__RECORDED DATA__.
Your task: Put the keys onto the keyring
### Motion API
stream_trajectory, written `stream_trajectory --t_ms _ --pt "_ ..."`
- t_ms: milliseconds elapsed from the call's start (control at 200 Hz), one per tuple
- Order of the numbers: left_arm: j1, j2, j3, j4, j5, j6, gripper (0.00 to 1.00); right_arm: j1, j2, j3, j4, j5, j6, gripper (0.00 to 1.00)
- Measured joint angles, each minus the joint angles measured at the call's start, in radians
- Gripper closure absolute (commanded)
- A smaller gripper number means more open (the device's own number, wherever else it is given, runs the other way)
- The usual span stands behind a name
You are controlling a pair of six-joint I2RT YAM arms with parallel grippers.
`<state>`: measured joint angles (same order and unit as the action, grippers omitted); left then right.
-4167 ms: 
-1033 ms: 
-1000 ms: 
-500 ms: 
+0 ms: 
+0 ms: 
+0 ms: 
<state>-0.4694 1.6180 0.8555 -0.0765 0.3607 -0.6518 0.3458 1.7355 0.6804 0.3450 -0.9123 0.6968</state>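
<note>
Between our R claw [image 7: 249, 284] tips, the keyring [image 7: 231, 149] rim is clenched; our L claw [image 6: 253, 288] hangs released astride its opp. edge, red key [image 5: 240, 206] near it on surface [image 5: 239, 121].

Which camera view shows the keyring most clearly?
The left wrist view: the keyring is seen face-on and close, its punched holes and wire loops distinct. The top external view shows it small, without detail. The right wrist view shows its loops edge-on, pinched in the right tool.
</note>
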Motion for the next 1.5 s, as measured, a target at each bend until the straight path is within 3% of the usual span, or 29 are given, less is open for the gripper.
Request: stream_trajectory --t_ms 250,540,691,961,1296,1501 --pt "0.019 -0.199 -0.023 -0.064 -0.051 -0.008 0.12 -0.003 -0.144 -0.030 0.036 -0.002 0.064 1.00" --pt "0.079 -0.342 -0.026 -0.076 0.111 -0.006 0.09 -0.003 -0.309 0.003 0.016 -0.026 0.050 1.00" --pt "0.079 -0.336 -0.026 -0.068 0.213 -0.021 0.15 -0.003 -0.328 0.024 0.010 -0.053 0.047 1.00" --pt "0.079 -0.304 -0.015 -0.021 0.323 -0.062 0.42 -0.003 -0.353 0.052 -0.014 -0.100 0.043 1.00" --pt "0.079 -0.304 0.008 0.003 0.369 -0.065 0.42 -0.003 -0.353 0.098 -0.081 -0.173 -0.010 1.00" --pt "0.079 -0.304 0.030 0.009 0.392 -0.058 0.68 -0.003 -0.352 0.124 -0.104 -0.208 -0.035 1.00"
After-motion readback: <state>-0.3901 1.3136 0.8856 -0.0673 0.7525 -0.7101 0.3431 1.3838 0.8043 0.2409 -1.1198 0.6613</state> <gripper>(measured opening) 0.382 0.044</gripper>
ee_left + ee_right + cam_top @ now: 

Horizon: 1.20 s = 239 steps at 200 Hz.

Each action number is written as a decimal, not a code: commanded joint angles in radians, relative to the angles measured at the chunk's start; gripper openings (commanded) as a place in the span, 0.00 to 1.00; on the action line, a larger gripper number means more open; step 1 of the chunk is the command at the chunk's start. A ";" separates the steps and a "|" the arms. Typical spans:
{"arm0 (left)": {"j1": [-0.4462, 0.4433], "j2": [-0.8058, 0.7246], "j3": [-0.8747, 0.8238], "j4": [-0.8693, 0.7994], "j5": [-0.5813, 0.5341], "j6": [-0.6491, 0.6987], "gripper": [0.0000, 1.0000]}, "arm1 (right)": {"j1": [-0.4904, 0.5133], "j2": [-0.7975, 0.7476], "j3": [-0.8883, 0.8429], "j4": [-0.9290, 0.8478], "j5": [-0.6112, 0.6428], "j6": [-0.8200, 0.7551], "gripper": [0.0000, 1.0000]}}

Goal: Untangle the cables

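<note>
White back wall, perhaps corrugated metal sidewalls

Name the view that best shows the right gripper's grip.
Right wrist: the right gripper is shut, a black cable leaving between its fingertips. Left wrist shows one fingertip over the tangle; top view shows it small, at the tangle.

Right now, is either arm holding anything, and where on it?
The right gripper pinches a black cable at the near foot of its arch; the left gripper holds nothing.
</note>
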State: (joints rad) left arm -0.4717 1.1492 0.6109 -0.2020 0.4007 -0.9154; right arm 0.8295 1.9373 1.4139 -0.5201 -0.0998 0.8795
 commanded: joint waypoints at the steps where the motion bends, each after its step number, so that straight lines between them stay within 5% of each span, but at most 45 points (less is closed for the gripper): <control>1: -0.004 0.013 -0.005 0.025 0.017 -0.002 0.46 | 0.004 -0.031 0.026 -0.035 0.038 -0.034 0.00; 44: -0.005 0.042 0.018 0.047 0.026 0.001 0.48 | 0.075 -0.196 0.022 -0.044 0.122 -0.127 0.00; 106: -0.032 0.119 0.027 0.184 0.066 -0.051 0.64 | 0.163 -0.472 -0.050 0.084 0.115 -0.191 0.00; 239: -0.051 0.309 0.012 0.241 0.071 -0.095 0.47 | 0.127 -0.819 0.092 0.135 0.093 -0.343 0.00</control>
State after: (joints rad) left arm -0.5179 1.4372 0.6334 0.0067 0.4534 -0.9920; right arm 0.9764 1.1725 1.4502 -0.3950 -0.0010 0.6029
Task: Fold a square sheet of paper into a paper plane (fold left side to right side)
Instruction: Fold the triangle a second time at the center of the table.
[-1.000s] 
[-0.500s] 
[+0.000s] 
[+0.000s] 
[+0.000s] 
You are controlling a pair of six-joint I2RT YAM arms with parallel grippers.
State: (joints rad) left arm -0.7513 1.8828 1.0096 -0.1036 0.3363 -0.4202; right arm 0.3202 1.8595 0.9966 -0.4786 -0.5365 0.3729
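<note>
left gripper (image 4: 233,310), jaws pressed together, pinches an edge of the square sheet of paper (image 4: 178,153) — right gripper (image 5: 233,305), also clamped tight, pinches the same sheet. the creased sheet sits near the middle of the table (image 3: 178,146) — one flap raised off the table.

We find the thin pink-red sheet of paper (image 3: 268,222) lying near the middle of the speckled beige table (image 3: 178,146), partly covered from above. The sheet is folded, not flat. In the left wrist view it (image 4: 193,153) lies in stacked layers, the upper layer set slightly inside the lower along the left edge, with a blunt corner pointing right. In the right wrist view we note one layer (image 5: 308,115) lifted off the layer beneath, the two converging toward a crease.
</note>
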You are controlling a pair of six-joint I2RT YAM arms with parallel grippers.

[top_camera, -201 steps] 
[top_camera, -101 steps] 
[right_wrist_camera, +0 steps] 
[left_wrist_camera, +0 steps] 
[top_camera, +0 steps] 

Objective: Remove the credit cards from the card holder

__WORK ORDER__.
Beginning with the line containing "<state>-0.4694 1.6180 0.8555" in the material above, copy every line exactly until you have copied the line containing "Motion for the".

__ANSWER TO THE PROBLEM__.
<state>-0.4694 1.6180 0.8555 -0.0765 0.3607 -0.6518 0.3458 1.7355 0.6804 0.3450 -0.9123 0.6968</state>
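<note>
Between our R claw [image 7: 249, 284] tips, the keyring [image 7: 231, 149] rim is clenched; our L claw [image 6: 253, 288] hangs released astride its opp. edge, red key [image 5: 240, 206] near it on surface [image 5: 239, 121].

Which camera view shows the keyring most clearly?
The left wrist view: the keyring is seen face-on and close, its punched holes and wire loops distinct. The top external view shows it small, without detail. The right wrist view shows its loops edge-on, pinched in the right tool.
</note>
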Motion for the next 1.5 s, as measured, a target at each bend until the straight path is within 3% of the usual span, or 29 are given, less is open for the gripper.

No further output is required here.